- _Records_:
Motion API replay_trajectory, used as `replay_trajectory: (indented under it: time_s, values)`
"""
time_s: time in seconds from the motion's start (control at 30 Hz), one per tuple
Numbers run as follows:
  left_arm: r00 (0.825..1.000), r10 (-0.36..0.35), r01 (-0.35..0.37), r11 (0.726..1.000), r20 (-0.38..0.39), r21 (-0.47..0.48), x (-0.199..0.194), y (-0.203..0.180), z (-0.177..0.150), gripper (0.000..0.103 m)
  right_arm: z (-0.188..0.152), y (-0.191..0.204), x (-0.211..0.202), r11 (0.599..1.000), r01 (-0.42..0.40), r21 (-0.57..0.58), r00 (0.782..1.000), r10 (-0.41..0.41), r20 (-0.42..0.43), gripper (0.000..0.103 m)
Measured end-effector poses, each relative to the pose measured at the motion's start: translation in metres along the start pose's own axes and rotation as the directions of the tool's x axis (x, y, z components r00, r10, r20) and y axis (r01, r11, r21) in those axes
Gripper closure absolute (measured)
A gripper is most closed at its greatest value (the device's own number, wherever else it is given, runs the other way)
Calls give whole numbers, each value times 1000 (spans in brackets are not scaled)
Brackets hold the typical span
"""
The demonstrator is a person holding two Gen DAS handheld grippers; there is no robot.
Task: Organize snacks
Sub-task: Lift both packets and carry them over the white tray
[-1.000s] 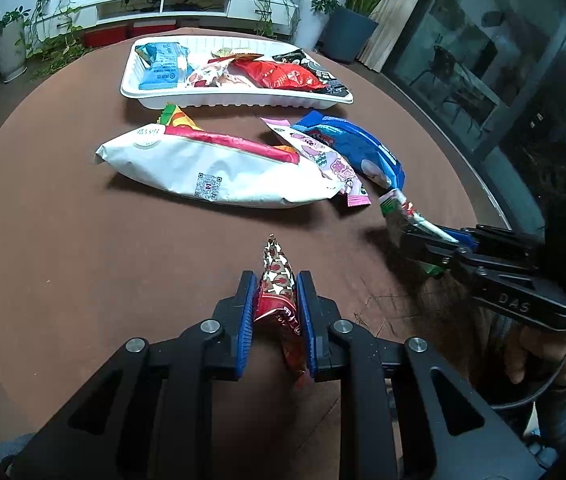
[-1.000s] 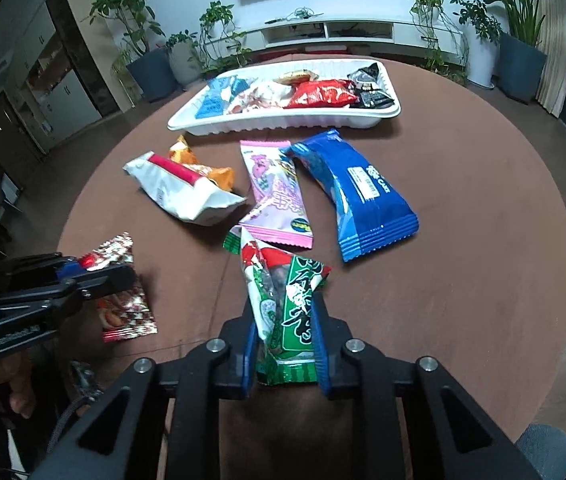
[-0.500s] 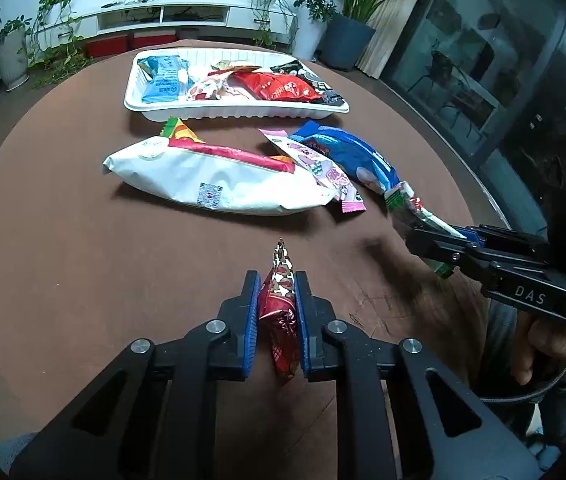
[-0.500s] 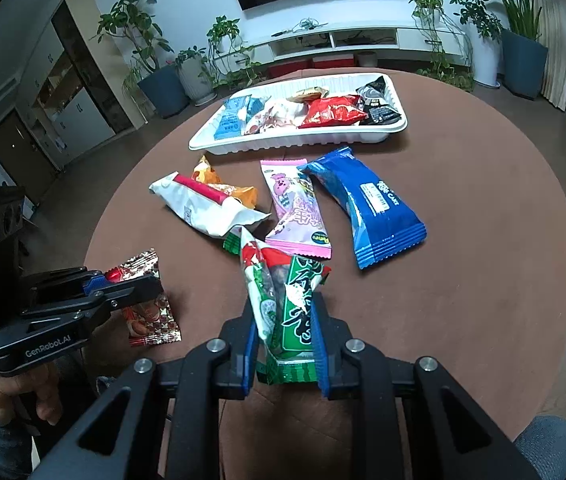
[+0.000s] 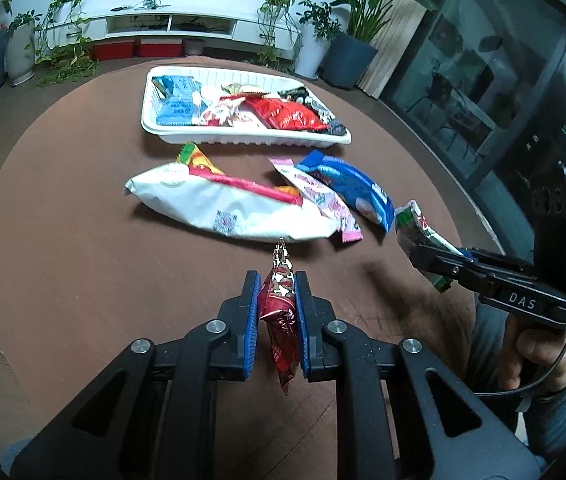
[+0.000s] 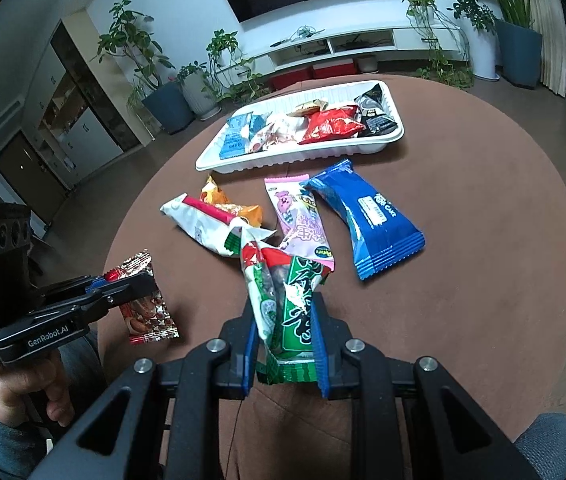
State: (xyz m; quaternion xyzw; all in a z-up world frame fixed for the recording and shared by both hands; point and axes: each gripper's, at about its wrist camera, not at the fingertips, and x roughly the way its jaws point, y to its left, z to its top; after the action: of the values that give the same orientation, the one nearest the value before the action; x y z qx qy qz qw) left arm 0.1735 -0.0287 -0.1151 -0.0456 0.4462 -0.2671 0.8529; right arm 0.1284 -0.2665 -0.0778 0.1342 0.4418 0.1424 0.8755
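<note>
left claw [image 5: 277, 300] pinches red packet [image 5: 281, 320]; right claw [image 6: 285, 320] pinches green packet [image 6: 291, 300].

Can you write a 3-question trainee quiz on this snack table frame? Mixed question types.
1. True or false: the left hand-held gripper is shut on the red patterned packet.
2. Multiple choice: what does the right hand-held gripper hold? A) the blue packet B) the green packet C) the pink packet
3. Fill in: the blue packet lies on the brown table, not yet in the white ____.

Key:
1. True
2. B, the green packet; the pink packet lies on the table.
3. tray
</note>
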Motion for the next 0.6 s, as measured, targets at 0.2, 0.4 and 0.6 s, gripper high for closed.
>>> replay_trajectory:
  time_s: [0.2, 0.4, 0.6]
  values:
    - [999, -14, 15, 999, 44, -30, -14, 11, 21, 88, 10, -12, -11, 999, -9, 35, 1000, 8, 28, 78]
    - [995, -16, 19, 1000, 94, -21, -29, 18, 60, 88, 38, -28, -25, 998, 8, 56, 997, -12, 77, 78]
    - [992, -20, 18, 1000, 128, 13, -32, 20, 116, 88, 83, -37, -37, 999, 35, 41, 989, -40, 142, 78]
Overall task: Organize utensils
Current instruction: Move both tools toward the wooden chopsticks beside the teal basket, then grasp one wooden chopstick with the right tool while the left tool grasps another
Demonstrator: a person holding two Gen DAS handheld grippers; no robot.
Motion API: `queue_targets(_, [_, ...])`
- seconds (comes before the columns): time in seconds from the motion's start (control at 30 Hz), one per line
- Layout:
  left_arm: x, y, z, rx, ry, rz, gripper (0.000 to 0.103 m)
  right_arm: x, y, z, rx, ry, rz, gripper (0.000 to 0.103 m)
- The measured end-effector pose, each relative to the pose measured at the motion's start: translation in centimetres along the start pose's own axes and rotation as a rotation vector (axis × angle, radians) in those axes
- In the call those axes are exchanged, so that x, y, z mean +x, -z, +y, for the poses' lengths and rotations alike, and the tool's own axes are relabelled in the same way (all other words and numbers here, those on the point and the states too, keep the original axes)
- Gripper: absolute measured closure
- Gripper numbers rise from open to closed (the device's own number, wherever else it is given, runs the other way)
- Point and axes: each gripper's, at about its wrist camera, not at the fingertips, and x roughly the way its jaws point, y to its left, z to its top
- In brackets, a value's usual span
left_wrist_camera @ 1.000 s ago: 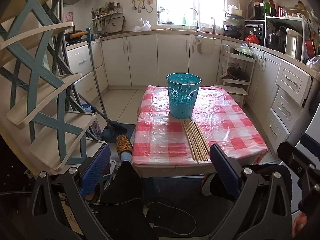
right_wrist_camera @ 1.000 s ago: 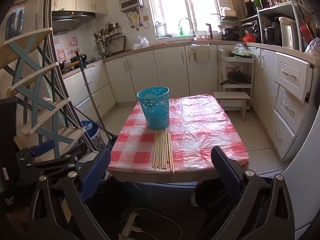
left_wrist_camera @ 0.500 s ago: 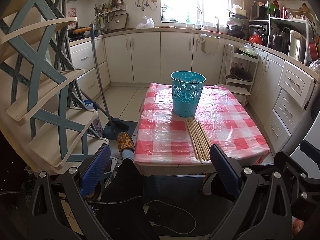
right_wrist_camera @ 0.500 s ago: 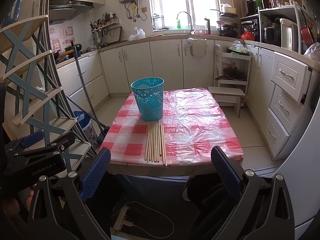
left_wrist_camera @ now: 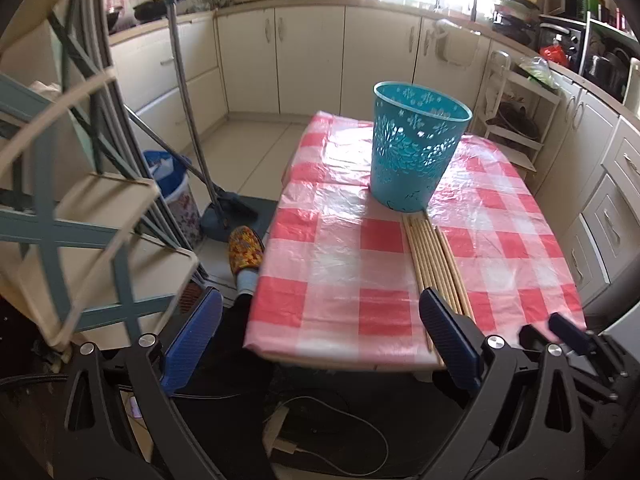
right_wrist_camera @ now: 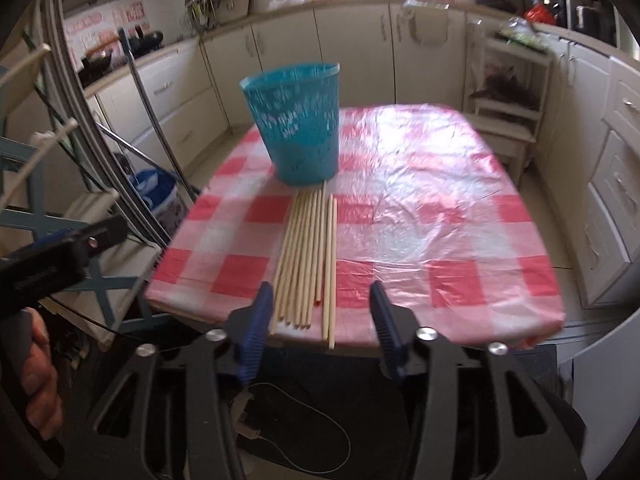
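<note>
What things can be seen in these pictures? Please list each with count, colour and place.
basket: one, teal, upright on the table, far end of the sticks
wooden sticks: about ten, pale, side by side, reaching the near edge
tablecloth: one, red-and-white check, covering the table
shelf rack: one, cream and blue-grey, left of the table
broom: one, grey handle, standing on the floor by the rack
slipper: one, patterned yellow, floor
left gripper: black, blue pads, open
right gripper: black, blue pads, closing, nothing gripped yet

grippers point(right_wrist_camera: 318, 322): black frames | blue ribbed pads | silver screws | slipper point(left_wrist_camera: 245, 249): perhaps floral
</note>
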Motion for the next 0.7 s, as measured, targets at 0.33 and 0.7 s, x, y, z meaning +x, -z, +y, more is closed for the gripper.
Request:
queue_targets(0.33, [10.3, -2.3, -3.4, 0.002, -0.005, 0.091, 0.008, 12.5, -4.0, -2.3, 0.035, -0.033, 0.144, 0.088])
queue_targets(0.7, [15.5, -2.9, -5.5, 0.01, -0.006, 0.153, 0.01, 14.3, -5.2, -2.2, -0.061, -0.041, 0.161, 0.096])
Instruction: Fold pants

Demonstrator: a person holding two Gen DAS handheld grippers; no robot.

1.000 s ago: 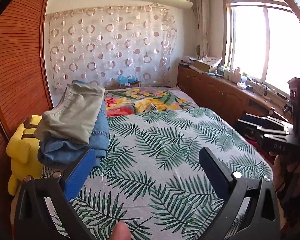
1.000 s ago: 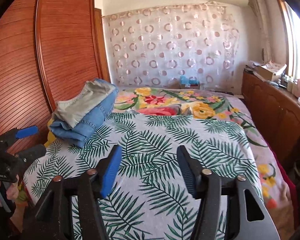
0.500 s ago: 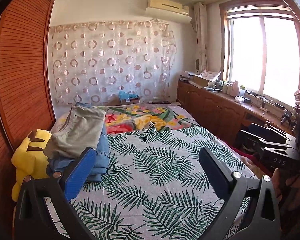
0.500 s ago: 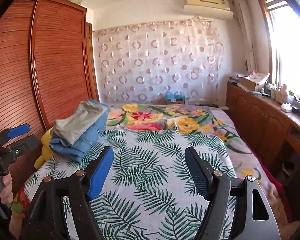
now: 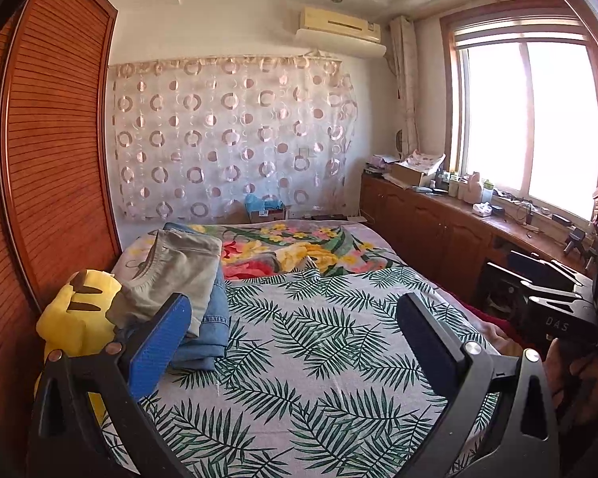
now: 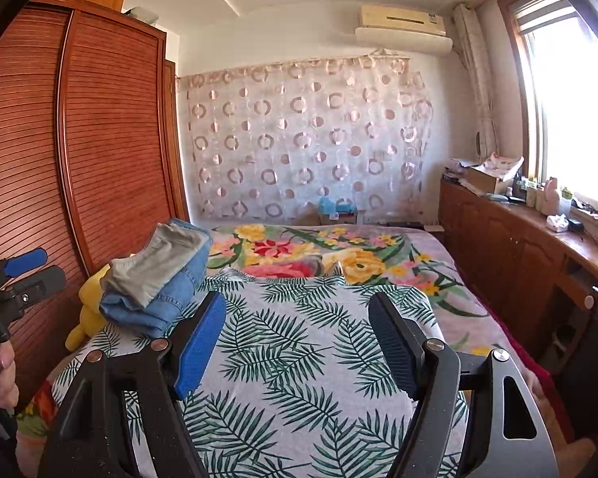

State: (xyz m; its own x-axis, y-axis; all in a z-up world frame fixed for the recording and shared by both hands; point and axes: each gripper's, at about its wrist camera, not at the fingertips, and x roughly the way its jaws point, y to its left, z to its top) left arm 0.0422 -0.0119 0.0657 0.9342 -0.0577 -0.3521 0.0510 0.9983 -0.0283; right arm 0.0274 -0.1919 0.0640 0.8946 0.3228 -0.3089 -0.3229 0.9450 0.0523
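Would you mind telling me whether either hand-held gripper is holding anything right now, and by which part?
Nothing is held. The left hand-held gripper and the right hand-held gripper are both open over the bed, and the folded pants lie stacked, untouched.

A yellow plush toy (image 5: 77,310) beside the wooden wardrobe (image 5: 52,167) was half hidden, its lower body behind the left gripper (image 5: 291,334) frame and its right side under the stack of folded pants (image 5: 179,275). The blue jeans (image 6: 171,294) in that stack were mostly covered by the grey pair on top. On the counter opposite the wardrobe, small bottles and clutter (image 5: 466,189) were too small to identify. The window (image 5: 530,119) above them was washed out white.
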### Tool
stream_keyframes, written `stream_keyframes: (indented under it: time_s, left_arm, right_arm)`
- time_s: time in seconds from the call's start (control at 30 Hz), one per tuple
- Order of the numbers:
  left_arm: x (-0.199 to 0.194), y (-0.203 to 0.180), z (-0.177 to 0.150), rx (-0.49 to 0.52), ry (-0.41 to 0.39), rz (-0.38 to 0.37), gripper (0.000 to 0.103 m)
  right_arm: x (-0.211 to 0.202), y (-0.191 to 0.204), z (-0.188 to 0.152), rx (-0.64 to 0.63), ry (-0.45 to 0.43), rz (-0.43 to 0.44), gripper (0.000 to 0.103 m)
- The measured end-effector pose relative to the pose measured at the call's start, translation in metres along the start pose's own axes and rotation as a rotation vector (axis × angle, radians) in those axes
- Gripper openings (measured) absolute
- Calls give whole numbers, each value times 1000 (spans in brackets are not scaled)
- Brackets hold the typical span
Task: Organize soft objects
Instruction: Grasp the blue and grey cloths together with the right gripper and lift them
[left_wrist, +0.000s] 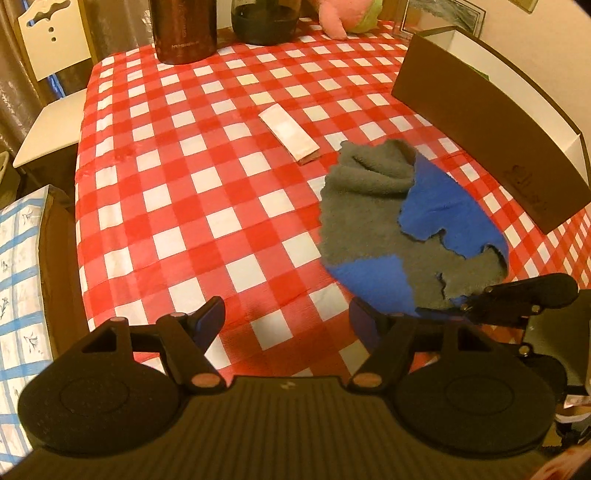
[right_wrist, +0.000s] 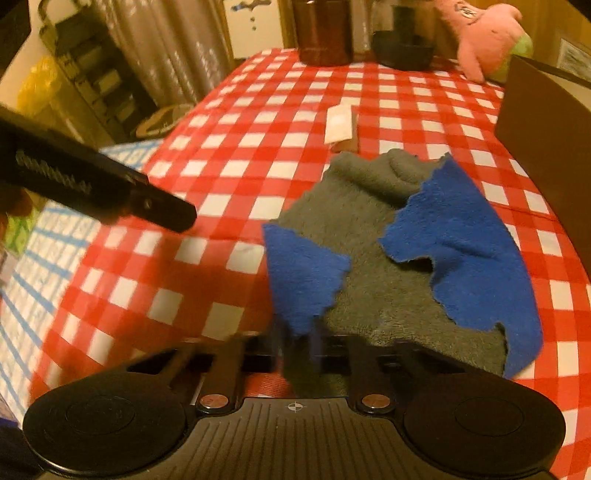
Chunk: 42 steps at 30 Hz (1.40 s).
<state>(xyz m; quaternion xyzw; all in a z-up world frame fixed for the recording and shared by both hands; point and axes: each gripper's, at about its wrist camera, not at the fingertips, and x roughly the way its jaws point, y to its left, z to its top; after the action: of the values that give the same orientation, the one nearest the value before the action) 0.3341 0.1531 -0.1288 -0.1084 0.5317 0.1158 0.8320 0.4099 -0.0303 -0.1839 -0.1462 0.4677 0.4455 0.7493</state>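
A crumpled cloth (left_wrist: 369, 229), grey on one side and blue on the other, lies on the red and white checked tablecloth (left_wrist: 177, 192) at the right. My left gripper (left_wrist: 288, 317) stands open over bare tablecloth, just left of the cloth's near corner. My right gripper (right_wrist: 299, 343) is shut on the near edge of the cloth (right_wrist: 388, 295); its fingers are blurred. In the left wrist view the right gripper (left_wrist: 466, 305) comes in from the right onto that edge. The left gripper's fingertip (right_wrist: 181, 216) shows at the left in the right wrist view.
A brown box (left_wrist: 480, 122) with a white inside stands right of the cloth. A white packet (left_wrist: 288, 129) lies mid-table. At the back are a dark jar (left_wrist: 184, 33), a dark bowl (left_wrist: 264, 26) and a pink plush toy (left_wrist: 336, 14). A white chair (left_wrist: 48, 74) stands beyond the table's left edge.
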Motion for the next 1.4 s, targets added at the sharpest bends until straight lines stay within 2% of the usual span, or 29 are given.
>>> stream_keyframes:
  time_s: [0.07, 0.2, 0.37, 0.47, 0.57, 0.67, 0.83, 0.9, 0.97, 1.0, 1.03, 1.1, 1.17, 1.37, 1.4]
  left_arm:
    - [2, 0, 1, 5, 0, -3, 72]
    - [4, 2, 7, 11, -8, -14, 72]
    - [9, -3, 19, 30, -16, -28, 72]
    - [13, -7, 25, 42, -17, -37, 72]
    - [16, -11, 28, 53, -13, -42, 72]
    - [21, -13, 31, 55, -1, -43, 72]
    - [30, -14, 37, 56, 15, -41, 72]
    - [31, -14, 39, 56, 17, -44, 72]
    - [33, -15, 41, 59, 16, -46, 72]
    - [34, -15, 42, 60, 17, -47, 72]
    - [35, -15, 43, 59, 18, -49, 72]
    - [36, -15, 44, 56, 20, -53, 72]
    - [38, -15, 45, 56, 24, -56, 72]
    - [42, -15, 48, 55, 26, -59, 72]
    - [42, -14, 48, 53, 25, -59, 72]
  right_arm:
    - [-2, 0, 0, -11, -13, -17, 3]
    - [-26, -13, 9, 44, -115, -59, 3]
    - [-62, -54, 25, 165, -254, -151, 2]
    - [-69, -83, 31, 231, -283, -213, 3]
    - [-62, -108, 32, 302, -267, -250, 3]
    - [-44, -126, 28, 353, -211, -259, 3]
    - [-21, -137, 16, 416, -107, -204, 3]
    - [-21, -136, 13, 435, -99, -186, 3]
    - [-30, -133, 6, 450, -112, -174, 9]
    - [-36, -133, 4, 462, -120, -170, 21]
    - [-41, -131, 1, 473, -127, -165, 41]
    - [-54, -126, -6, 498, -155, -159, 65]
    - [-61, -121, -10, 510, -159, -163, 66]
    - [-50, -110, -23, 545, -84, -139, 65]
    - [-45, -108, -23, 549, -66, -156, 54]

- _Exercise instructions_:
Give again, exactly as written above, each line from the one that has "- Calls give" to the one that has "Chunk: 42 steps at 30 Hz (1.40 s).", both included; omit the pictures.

- _Result of the task_:
- Calls give whole numbers, each value times 1000 (spans in brackets are not scaled)
- Brackets hold the typical span
Task: Organize soft objects
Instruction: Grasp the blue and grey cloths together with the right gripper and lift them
[left_wrist, +0.000s] 
[right_wrist, +0.000s] 
Chunk: 42 steps at 30 Hz (1.40 s).

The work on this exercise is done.